CS 257: Software Design

The story of a simple database

This is what I did to create a small PostgreSQL database out of some population data.

  1. Found the data in tabular form on the web at http://www.demographia.com/db-uscity1790.htm

  2. Copied and pasted the data into an Excel spreadsheet. The tabs in the data put the numbers into the right columns (lucky me!), so I just rearranged the two-part table into a single table by cutting and pasting the bottom table to the right of the top table. Compared the city names to make sure everything was lining up properly.

    I also had two identical city name columns at this point, so I just deleted the second one.

  3. Saved the spreadsheet as a comma-separated-values (CSV) file called populations.csv.

  4. Opened the CSV file with vi to take a closer look. Noticed some quirks:

    • Excel saved the lines with carriage returns instead of linefeeds as newline characters. This tends to play havoc with the Python scripts I write (since Python by default doesn't view carriage return (a.k.a. CR, a.k.a. \r) as an end-of-line character. I see this often enough that I wrote a dumb little shell script called "cr2lf" to fix it. I run this script by typing "cr2lf populations.csv". Here's the script:
      echo 'tr "\r" "\n" < $1 > $1.tmp'
      tr "\r" "\n" < $1 > $1.tmp
      echo mv $1.tmp $1
      mv $1.tmp $1
      
    • Brooklyn has some weirdness in the table, since its data got merged into New York's data at some point. I fix this by deleting Brooklyn. I could have added the old Brooklyn data to the New York data, but it was easier for this example to just delete it.
  5. Designed a simple-minded SQL table, and wrote the CREATE statement to build the table:

    DROP TABLE IF EXISTS populations;
    CREATE TABLE populations (
      city text,
      year int,
      population int
    );
    
  6. Getting the CSV file into PostgreSQL: a bone-headed way.

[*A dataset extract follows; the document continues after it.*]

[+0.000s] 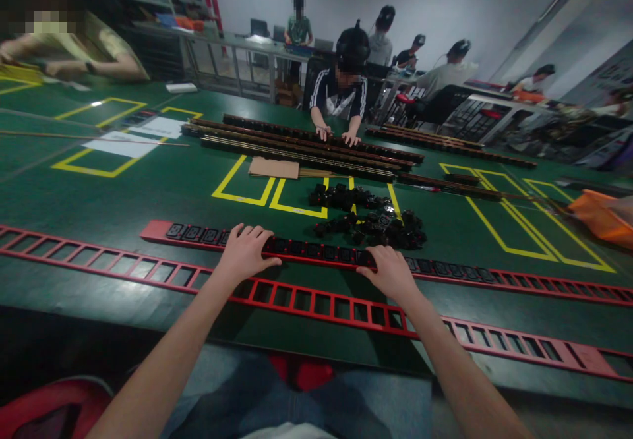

    This approach is to turn my data into a bunch of SQL INSERT statements and then execute those statements.

    • Wrote a simple Python script to convert the CSV file into a sequence of SQL INSERT statements.

    • Combined the DROP/CREATE statements with the INSERT statements into a single file called populations.sql.

    • Logged into thacker.mathcs.carleton.edu and used the psql command and the login information that Mike Tie sent me to load my table into my PostgreSQL database, like this:

      psql -f populations.sql

      Note that the installation of psql on thacker assumes my user name is the same as my login name, and prompts me for my password after I type the command. It also dumps status information back to my screen (in this case, I saw a lot of "INSERT 0 1" lines appear after I typed my password).

    • Finally, I ran the psql command prompt to try a quick test:

      psql

      and then at the psql prompt:

      SELECT * FROM populations WHERE year=1900 ORDER BY population DESC;
  7. Getting the CSV file into PostgreSQL: a smarter way.

    Really, there must be a better, more general way than that. Yes, there is.

    So, let's convert our data into a CSV file that matches the structure of the database's table, and then use PostgreSQL's built-in CSV loader.

    • Starting with the CSV file populations.csv that Excel saved and I tweaked as described above, I wrote yet another Python script to convert the population data, which I executed like so:

      python populations2tablerows.py < populations.csv > poprows.csv
    • Logged into thacker

    • Ran "psql -f createtable.sql" where createtable.sql contains the "CREATE TABLE" SQL command. psql asked me for my PostgreSQL password, as usual.

    • Ran "psql" to get the "jondich=>" prompt.

    • Just checking, is my table there? At the psql prompt, type "\dt" (no quotation marks, no semi-colon).

    • At the psql prompt, enter:

      \copy populations FROM '/path/to/poprows.csv' DELIMITER ',' CSV

      Note: psql's backslash directives (e.g. "\copy") do not require or allow a semi-colon at the end. SQL queries (e.g. "SELECT * FROM populations") do require a semi-colon.

    • Did it work?

      SELECT * FROM populations WHERE year=1900 ORDER BY population DESC;